EXERCISE:
Copy exactly, from the beginning of the material below, every line up to and including the one holding "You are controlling", with the pictures left out.

━━ DATASET SECTION ━━

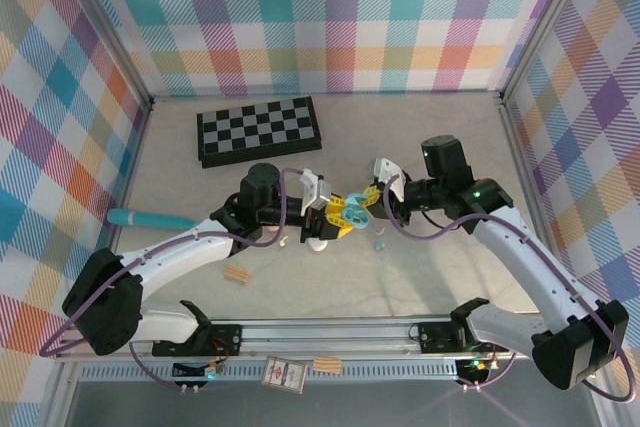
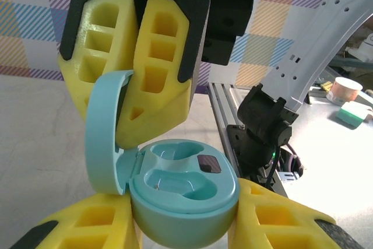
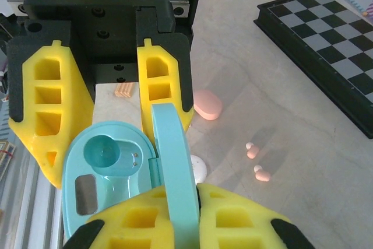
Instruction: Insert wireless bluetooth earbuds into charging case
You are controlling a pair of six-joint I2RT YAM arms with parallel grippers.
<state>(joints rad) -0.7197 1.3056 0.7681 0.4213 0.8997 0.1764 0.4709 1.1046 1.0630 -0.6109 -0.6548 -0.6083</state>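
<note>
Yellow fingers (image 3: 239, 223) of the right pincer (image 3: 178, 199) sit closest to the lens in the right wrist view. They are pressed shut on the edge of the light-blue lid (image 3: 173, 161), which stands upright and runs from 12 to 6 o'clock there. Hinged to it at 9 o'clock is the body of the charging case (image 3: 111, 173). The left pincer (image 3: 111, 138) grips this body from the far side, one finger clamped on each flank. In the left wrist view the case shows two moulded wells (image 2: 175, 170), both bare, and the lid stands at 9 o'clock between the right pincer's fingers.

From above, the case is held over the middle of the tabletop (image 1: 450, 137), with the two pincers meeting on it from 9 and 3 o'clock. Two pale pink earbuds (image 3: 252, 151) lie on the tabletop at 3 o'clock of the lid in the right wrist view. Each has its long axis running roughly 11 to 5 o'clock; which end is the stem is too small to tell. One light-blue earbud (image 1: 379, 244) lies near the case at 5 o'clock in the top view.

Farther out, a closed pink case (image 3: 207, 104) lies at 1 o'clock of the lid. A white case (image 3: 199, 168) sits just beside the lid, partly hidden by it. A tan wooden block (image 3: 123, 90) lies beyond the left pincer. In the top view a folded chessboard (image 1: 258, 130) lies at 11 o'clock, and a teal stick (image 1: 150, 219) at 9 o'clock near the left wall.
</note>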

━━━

SOLUTION FOR THIS EXERCISE:
Instruction: Insert wireless bluetooth earbuds into charging case
You are controlling a pair of six-joint I2RT YAM arms with parallel grippers.

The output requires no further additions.